Provided information: Begin

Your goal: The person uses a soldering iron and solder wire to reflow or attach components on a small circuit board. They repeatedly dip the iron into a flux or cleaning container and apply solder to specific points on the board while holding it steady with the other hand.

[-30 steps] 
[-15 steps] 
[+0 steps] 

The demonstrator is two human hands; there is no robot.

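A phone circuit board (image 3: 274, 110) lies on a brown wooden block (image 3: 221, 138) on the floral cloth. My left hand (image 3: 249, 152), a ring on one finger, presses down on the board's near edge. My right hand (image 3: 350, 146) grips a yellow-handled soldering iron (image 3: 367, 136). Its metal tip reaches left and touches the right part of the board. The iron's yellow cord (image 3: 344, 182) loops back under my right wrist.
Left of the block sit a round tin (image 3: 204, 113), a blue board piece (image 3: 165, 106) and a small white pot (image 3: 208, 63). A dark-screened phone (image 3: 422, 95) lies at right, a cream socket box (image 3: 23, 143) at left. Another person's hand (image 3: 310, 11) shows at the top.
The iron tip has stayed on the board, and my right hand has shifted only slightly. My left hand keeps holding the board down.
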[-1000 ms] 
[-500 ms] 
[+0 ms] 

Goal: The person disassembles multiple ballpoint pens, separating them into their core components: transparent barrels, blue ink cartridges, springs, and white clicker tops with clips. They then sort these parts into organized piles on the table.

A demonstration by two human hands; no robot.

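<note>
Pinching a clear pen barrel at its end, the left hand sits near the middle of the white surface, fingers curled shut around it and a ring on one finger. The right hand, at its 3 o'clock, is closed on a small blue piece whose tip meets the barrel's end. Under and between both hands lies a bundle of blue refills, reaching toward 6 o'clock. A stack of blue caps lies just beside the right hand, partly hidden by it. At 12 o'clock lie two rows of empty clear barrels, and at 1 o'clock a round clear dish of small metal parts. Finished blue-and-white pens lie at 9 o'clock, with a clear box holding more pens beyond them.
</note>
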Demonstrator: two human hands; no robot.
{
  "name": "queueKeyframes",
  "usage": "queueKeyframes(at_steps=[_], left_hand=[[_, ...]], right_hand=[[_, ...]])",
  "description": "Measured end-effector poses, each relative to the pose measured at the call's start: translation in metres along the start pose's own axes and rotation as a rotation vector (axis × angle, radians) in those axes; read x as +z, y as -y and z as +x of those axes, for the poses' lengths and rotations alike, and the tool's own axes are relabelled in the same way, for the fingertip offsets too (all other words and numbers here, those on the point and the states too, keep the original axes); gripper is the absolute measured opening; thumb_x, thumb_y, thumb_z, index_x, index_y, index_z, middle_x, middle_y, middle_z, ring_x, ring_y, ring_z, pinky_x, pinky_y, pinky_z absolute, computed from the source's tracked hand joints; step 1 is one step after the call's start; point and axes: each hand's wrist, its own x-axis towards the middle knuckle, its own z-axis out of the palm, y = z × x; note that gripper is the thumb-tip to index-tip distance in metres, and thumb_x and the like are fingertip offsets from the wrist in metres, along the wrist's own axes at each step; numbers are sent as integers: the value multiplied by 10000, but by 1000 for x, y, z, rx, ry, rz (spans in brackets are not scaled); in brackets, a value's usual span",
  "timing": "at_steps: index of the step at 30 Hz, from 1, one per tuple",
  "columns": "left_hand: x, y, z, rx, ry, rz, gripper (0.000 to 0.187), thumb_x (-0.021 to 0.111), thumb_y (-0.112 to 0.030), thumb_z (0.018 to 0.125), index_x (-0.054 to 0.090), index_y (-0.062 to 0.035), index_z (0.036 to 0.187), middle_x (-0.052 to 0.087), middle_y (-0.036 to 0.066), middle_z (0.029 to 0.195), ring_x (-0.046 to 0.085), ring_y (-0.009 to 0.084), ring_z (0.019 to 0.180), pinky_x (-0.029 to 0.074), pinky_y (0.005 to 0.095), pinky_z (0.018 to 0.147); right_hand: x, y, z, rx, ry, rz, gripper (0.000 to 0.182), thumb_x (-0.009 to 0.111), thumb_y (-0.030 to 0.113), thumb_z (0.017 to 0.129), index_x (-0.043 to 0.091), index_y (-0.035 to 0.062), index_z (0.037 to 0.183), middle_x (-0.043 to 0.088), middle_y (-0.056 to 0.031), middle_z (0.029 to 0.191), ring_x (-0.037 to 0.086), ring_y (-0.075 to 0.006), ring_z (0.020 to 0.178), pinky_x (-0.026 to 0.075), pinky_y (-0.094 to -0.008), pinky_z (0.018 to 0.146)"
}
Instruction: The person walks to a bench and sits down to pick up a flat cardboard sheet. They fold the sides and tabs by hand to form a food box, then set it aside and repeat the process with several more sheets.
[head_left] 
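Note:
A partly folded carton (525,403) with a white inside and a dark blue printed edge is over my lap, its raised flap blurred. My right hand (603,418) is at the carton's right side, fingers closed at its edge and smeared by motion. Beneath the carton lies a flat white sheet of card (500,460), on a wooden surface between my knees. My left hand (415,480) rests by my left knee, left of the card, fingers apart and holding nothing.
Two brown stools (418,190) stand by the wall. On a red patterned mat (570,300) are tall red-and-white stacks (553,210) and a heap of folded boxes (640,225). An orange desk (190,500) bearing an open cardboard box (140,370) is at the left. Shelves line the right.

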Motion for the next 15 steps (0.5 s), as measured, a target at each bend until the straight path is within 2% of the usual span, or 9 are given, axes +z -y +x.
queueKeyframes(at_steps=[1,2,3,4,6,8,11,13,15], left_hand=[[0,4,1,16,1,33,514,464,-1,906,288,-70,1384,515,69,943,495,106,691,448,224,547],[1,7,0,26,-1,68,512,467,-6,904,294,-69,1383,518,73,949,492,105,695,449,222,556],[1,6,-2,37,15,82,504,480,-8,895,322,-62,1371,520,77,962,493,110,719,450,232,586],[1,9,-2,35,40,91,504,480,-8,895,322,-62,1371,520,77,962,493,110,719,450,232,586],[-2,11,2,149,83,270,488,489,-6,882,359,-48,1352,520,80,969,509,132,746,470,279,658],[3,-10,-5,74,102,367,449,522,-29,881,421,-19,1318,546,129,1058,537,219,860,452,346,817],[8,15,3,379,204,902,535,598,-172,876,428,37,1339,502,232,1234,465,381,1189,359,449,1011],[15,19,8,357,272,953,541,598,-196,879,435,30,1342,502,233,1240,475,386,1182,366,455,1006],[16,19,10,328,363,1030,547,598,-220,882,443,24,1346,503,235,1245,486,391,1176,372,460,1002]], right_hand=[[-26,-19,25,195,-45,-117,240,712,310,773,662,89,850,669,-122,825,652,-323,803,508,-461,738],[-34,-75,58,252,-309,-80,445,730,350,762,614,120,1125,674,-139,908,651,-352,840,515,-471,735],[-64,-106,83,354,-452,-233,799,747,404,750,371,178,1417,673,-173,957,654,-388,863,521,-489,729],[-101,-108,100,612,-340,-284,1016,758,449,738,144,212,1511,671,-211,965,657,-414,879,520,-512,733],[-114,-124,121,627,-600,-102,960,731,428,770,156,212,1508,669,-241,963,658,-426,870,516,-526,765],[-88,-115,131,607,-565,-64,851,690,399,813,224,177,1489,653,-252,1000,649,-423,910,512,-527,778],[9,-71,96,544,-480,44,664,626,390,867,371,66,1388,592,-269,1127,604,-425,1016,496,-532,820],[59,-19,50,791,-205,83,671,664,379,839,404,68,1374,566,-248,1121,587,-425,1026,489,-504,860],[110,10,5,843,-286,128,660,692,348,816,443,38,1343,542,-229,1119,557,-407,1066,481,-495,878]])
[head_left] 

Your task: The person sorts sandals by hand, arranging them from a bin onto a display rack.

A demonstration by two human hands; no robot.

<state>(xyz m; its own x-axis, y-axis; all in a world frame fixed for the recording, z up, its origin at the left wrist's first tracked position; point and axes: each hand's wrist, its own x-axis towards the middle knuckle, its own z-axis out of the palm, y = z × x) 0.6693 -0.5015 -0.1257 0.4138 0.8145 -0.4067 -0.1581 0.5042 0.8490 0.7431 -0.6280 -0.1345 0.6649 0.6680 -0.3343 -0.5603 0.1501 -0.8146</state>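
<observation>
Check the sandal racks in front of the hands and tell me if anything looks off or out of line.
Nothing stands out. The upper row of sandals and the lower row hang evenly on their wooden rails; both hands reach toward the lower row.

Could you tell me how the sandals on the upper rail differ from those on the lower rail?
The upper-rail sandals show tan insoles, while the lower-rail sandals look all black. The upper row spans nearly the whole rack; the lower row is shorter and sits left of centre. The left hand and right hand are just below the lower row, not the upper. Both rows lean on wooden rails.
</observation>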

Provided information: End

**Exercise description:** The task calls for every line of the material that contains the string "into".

**Response to the exercise:**
Your goal: The person uses a soldering iron and solder wire to reflow or attach components on a small circuit board. They repeatedly dip the iron into a flux or cleaning container and apply solder to specific points on the board while holding it steady with the other hand.
Goal: The person disassembles multiple ballpoint pens, separating them into their core components: transparent barrels, blue ink cartridges, springs, and white clicker tops with clips. They then sort these parts into organized piles on the table.

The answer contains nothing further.